■ **What is required**
Give back the full listing exactly, setting the pictures aside.

--*--

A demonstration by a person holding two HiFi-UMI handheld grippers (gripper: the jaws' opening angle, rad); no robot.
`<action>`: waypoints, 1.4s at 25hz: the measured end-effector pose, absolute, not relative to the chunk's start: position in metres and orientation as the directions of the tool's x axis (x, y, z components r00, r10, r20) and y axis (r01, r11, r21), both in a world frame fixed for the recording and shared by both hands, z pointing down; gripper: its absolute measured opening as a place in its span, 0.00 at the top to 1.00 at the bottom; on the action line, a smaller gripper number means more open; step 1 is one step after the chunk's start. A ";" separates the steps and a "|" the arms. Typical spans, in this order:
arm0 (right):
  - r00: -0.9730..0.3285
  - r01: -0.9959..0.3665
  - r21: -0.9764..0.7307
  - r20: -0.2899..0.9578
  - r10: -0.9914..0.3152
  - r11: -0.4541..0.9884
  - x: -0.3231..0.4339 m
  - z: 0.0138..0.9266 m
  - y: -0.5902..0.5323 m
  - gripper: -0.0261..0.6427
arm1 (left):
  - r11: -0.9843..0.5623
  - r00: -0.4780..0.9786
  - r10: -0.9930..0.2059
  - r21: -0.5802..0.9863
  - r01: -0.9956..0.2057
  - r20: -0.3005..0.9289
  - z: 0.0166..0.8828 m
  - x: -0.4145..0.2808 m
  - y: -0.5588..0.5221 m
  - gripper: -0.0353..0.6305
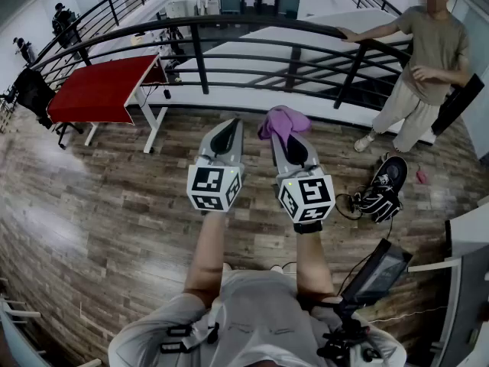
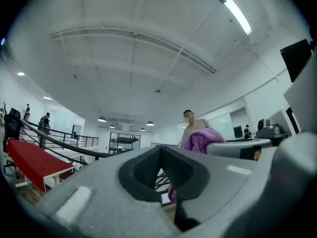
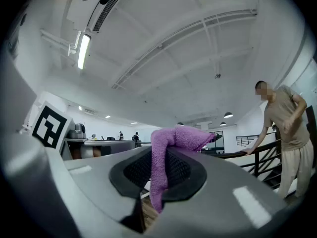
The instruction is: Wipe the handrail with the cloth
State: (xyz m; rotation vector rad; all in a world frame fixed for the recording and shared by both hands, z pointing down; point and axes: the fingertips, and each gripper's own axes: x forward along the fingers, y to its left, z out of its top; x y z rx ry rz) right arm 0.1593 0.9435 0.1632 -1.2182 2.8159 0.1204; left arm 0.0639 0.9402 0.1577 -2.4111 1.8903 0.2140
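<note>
A purple cloth [image 1: 281, 122] is pinched in my right gripper [image 1: 286, 128], bunched at the tip. In the right gripper view the cloth [image 3: 171, 152] hangs between the closed jaws and folds over the top. My left gripper [image 1: 226, 134] is beside it on the left, shut with nothing held; its jaws meet in the left gripper view, where the cloth [image 2: 200, 140] shows to the right. The black handrail [image 1: 229, 23] curves across the far side, well beyond both grippers. Both grippers point toward it and tilt upward.
A person [image 1: 428, 67] stands at the right with a hand on the handrail. A red table [image 1: 103, 89] is at the left near the railing. A black bag [image 1: 386, 186] with cables lies on the wooden floor [image 1: 99, 205] at the right.
</note>
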 end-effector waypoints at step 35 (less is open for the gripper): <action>-0.651 -0.757 -0.066 -0.019 -0.759 0.651 0.047 0.207 0.837 0.89 | -0.291 0.287 -0.956 0.061 -0.955 -0.067 0.203 -0.062 0.851 0.95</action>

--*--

■ **Solution for this task**
A demonstration by a person holding two HiFi-UMI handheld grippers (gripper: the jaws' opening angle, rad); no robot.
`<action>`: waypoints, 1.4s at 25hz: the measured end-effector pose, absolute, not relative to the chunk's start: position in metres and orientation as the directions of the tool's x axis (x, y, z components r00, r10, r20) and y axis (r01, r11, r21), both in a world frame fixed for the recording and shared by both hands, z pointing down; gripper: its absolute measured opening as a place in its span, 0.00 at the top to 1.00 at the bottom; on the action line, a smaller gripper number means more open; step 1 is one step after the chunk's start. A ";" separates the steps and a "|" the arms. Typical spans, in this order:
arm0 (right):
  - r00: -0.9730..0.3285
  - r01: -0.9959..0.3665
  - r21: -0.9764..0.7307
  - r20: -0.2899..0.9578
  - r10: -0.9914..0.3152
  - r11: -0.4541..0.9884
  - x: -0.3231..0.4339 m
  - z: 0.0138..0.9266 m
  - y: -0.5902..0.5323 m
  - gripper: -0.0261..0.6427
arm1 (left):
  - r11: -0.9843..0.5623
  - r00: -0.4780..0.9786
  - r10: -0.9930..0.2059
  - r21: -0.5802..0.9863
  - r01: -0.9956..0.2057
  - r20: -0.3005..0.9289
  - z: 0.0166..0.8828 m
  - x: -0.4145..0.2808 m
  - y: -0.5588..0.5221 m
  - gripper: -0.0353..0.6305
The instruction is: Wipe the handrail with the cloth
State: (xyz m; rotation vector rad; all in a world frame fixed for the recording and shared by both hands, z pointing down; point and axes: the fingertips, and each gripper's own axes: x forward along the fingers, y to its left, z out of its top; x y z rx ry rz) right arm 0.1593 0.9435 0.1632 -1.2182 2.8159 0.1204; left arm 0.0639 0.9402 0.1577 -2.4111 1.8903 0.2140
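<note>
A purple cloth [image 1: 281, 122] is pinched in my right gripper [image 1: 286, 128], bunched at the tip. In the right gripper view the cloth [image 3: 171, 152] hangs between the closed jaws and folds over the top. My left gripper [image 1: 226, 134] is beside it on the left, shut with nothing held; its jaws meet in the left gripper view, where the cloth [image 2: 200, 140] shows to the right. The black handrail [image 1: 229, 23] curves across the far side, well beyond both grippers. Both grippers point toward it and tilt upward.
A person [image 1: 428, 67] stands at the right with a hand on the handrail. A red table [image 1: 103, 89] is at the left near the railing. A black bag [image 1: 386, 186] with cables lies on the wooden floor [image 1: 99, 205] at the right.
</note>
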 end-effector waypoints at step 35 (less is open for the gripper): <action>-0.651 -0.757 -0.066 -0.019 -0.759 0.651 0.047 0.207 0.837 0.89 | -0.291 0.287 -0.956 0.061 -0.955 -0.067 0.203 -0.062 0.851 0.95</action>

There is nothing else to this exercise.